Traditional analytics environments often create copies of data for different teams or workloads. With OneLake, all workloads read from the same underlying files. When data changes, everyone sees the updated version immediately. This single source of truth reduces data inconsistencies and storage costs.
Discover data with the OneLake catalog
The OneLake catalog helps you discover and browse data assets across your entire Fabric tenant. Think of it as a searchable inventory of all the data in OneLake.
You can search for assets by name, browse by workspace or domain, and view metadata like descriptions, owners, and lineage. The catalog makes it possible to find relevant data even when you don't know exactly where it's stored.
The catalog also provides governance and security capabilities. OneLake integrates with Microsoft Purview for data governance. You can classify data, apply sensitivity labels, and track data lineage. Access controls determine who can read or modify data, providing enterprise-grade controls to protect your data.
Types of data in OneLake
OneLake stores data in open formats, which means your data isn't locked into a proprietary format. OneLake uses Delta Lake as the default table format, which stores data in open Parquet files. Any tool that understands Delta Lake or Parquet can access it, giving you flexibility in how you work with your data. Files in OneLake can be any format.
Data in OneLake can include:
- Tables stored in lakehouses, warehouses, or eventhouses
- Files in various formats (Parquet, CSV, JSON, and more)
- Shortcuts that reference data without physically copying it
- Semantic models for Power BI analytics
Shortcuts let you reference data in external locations like Azure Data Lake Storage, Amazon S3, or another OneLake location. The data stays where it is, but you can work with it as if it's part of your lakehouse. Shortcuts are useful when another team manages source data or when governance policies require data to remain in a specific location.
How data arrives in OneLake
Data can arrive in OneLake through several ingestion methods:
- Mirroring: Continuously replicates data from external databases like SQL Server, Azure SQL Database, Azure Cosmos DB, or Snowflake. When source data changes, OneLake reflects those changes automatically.
- Pipelines: Orchestrate data movement and transformation using Data Factory capabilities. They copy data from various sources, apply transformations, and load it into OneLake.

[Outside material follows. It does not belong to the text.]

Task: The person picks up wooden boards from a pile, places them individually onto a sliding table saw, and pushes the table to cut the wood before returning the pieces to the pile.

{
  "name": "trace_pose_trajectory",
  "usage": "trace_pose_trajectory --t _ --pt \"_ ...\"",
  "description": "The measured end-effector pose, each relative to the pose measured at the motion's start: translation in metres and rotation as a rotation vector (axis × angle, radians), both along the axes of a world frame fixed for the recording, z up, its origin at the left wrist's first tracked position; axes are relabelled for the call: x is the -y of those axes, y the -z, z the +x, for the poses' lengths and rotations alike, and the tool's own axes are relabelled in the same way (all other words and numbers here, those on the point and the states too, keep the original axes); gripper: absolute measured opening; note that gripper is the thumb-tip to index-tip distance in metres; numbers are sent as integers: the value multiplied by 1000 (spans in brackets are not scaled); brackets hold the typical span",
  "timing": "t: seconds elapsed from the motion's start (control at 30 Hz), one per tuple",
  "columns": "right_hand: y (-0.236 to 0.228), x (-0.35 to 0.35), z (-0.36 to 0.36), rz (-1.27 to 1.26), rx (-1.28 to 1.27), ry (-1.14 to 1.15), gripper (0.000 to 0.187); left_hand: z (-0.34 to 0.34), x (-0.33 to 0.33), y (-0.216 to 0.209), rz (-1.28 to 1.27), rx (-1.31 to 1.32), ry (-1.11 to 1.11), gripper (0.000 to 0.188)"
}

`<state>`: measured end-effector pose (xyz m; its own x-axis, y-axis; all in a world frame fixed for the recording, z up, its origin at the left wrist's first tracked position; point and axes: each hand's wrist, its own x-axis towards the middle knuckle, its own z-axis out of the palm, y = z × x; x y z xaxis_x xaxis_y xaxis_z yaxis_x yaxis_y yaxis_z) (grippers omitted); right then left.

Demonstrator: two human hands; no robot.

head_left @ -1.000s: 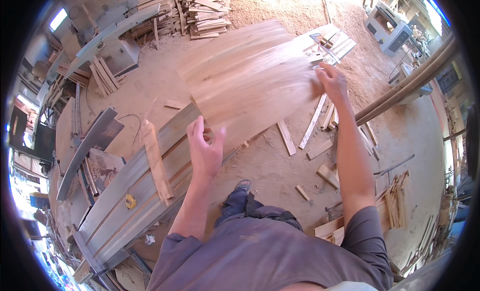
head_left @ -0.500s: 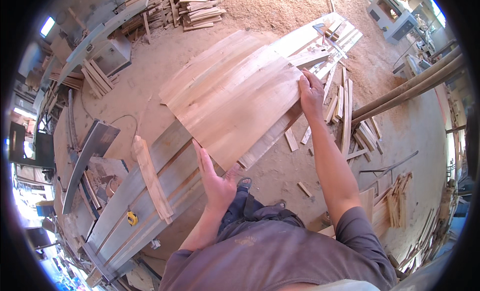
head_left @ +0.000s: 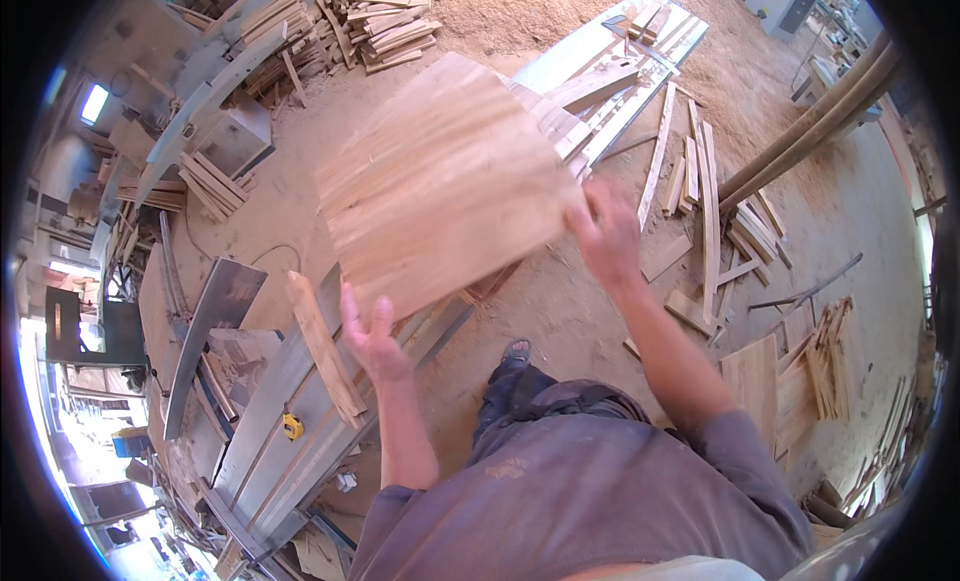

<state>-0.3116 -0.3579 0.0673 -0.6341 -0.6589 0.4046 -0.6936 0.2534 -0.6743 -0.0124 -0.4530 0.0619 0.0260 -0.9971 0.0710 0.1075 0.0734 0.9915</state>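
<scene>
The left hand is loosely spread, thumb well apart from its fingers, which touch the near-left corner of the wooden panel; whether it bears weight I cannot tell. The right hand, blurred, has bent fingers at the panel's right corner; blur hides how firmly it grips. The panel lies between the two hands, its broad face up, its long axis and grain running from near-left to far-right.

Below and left of the panel, a grey slatted worktop carries a wooden strip and a yellow tape measure. Past the panel's far-right side, a pale grooved surface bears wood pieces. Beyond the panel stand stacked offcuts, with sawdust beside them. To its right, loose strips lie on the dusty floor, near two brown poles.
</scene>
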Motion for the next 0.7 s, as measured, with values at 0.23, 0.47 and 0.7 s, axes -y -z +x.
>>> trace_pose_trajectory --t 0.23,0.47,0.7 --pt "-1 -74 69 -144 1496 -306 24 70 75 17 -141 67 -115 40" --pt "-7 -62 118 229 1226 -438 26 0 202 -55 -223 85 209 62" --pt "38 -23 117 4 1381 -253 35 -46 227 -18 -449 522 -31 73"
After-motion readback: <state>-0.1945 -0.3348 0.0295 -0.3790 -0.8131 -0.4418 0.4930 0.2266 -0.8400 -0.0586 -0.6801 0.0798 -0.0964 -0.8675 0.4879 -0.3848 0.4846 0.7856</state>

- Dataflows: Use Power Query to connect to sources, transform data, and load it into OneLake. They're familiar to Excel and Power BI users who worked with Power Query.
- Streaming: Handles real-time data through eventstreams. Data flows continuously from sources like IoT devices, application logs, or clickstream events.
- Direct upload: Upload files directly to OneLake storage through the Fabric interface.
How OneLake supports your AI workflow
OneLake plays a foundational role in enabling AI within Fabric. To provide relevant insights, Copilot and Fabric IQ agents need to find and understand your data.
When you ask Copilot a question like "What were last quarter's sales trends?", it searches the OneLake catalog to locate relevant data. The same catalog you use to browse and discover assets powers AI-driven assistance.
When data is scattered or poorly documented, even AI struggles to find it. Copilot can return more accurate results to consumers when your data has clear names, descriptions, and metadata. AI assistants can help you more effectively when data is discoverable and well-cataloged.